- DATA BLOCK

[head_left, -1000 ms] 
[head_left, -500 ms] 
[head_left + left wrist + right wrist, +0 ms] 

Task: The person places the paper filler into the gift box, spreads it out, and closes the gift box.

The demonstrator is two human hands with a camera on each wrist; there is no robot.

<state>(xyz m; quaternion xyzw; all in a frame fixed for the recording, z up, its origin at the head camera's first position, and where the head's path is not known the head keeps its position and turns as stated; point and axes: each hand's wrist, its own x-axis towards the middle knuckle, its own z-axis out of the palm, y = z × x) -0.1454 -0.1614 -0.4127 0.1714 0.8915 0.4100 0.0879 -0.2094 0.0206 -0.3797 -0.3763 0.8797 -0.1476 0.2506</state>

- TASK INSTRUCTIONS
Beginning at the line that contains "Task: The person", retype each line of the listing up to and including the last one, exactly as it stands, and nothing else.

- ANSWER FOR THIS EXERCISE
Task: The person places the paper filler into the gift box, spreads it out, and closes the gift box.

The demonstrator is two human hands with a camera on each wrist; there is no robot.

<state>(xyz m; quaternion xyzw; all in a frame fixed for the recording, z up, its origin at the head camera's first position, and where the head's path is not known the head keeps its position and turns as stated; point and axes: each hand's wrist, its own x-axis towards the middle knuckle, its own z-axis out of the palm, y = z × x) -0.1454 -0.1614 -0.4127 0.1714 0.8915 0.4100 0.0879 -0.2094 0.0206 -0.3797 -0.3763 0.8797 -0.1476 0.2506</state>

There is no more to the exercise.